Sophie remembers her wedding ceremony as a process “like being hollowed out—thankful to know that one was only a mold—and being filled very slowly with some thin even fluid that would slowly harden.” Once this self has hardened, it can only reclaim its range of possibilities by breaking the mold of the marriage itself. “I really think romantic love is the great cul-de-sac of creative evolution. God’s big booboo,” Sophie’s friend Kate tells her. The novel sees divorce as an open road. Sophie is a writer, hard at work on a novel about a woman also named Sophie Blind. “With a book, whether you’re reading it or writing it, you are awake,” Sophie thinks. “In a book she knew where she was.”

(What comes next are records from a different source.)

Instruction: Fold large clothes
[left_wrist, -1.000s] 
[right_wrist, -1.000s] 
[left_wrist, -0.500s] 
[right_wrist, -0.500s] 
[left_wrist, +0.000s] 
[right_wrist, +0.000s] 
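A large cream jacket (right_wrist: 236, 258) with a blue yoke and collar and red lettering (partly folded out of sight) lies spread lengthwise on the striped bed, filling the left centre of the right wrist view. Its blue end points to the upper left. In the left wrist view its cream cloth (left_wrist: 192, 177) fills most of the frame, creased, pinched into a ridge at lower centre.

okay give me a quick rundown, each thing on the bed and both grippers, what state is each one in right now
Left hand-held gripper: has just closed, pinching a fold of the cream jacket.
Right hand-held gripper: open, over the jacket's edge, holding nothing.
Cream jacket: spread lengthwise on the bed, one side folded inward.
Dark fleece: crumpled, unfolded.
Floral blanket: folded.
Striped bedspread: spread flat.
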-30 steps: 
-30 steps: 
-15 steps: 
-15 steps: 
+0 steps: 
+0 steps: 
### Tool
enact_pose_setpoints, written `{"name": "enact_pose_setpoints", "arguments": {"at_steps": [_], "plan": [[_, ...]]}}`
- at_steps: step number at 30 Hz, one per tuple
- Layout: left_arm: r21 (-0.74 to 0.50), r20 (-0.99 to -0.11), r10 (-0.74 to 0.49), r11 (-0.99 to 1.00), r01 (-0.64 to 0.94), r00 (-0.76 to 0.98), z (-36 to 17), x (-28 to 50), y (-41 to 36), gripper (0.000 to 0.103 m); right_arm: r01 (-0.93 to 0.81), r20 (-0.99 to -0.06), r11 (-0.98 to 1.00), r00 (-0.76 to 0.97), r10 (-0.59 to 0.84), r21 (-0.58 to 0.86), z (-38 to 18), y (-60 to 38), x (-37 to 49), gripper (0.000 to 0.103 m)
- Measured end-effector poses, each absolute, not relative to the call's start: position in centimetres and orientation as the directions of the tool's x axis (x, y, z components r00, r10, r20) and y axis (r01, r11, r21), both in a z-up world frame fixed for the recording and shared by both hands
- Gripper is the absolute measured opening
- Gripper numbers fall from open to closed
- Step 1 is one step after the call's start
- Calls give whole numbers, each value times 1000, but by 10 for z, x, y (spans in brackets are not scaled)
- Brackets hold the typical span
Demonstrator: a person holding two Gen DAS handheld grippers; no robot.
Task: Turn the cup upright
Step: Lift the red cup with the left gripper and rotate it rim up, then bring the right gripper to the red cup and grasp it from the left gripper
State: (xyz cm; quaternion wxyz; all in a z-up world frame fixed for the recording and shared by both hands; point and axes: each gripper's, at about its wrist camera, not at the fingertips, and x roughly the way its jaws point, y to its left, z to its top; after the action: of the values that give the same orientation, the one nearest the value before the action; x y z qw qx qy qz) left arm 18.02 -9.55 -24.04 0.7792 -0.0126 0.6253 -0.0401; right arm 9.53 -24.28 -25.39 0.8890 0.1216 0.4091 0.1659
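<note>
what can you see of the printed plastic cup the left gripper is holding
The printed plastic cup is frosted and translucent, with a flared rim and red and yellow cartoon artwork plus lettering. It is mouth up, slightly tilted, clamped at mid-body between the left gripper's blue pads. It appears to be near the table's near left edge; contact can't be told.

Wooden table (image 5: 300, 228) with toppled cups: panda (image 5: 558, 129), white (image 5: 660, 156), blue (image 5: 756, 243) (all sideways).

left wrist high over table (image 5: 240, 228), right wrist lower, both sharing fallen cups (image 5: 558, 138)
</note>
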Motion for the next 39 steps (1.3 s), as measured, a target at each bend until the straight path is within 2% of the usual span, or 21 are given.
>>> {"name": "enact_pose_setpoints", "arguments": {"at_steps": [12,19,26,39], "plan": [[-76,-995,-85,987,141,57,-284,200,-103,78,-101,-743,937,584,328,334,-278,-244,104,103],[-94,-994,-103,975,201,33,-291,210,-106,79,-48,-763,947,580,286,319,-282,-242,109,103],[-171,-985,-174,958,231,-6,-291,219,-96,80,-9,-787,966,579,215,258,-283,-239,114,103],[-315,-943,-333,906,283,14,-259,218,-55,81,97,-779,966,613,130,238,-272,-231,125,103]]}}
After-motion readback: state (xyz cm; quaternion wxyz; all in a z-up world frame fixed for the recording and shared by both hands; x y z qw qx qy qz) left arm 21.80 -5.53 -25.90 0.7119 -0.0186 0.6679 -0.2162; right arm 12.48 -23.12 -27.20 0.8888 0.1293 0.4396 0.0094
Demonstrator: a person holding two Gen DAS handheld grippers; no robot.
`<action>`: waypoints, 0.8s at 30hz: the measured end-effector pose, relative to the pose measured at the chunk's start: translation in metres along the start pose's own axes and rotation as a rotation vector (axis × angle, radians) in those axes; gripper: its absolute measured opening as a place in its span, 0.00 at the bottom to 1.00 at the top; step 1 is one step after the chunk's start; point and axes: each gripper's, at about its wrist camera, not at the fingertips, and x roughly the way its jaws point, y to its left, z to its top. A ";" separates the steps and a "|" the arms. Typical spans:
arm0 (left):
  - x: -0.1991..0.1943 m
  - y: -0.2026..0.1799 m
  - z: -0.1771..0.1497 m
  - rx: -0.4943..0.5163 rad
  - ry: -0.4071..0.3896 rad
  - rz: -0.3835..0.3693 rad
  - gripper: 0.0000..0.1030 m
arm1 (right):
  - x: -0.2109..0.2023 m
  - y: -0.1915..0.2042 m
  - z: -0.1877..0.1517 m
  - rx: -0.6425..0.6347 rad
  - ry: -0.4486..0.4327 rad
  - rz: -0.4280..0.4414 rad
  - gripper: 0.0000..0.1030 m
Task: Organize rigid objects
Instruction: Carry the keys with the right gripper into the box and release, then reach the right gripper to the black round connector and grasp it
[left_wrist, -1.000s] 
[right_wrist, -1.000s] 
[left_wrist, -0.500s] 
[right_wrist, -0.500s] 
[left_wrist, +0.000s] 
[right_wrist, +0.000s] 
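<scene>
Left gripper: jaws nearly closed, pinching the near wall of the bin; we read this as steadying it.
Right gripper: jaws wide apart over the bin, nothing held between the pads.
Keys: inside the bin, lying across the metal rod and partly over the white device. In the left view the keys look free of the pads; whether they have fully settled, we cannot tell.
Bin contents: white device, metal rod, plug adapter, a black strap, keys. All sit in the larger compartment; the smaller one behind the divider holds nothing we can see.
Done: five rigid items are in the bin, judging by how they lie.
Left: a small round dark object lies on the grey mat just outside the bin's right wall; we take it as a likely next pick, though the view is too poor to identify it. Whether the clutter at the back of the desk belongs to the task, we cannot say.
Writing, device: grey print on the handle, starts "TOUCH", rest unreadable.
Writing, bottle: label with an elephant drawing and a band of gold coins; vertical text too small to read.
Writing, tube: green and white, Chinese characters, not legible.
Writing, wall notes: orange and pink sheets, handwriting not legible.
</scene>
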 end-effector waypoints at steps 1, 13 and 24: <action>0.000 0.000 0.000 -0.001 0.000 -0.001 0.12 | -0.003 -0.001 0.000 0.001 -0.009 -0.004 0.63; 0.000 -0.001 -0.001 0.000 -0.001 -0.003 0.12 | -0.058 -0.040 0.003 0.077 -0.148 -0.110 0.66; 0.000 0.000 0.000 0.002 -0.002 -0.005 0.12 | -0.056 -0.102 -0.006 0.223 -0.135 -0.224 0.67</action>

Divorcing hints at this novel-within-a-novel to suggest that we are reading that novel, and to wink at our impulse to read it that way. In an interview with Benjamin Moser, Taubes’s son, Ethan, described it as “very autobiographical. It’s also stylized and it’s also a couple of different books.” Divided into four parts, the book does feel like multiple books sutured into one. Using the fissure of Sophie’s broken marriage as a portal through which to survey the rest of her life, Taubes travels back in time from the divorce to Sophie’s courtship, her parents’ courtship, their parents’ courtships, and eventually her own childhood. In these reassembled jigsaw pieces, I felt an author willing herself toward an unlikely dream of completeness—even as she knows that gathering all the pieces of her life won’t achieve the impossible goal of making them fully cohere.
Flitting between scene and fantasy, Sophie moves like a fugitive: a woman who has left her marriage and abandoned the structure of a recognizable plotline, a character who abjures the sturdy footing of any consistent tone. She is, by turns, wry, sorrowful, profound, crude, gleeful, reckless, prodigal, entitled, beleaguered, wounded, hungry, and adamant. The novel insists that all of these selves are part of her:
If only she could make up her mind about being in so many worlds. But she was of many minds. One mind said: I like to stay where I am. Where I am is the right place. Another mind liked to travel. It loved to be surprised; to lie down in one bed and wake up in another, in another country, another person…. Her third mind said you have to be careful.
Divorce isn’t a plot device that helps her decide, it’s one that lets her want all these things at once, and exposes every choice as an uneasy truce among contradictory minds.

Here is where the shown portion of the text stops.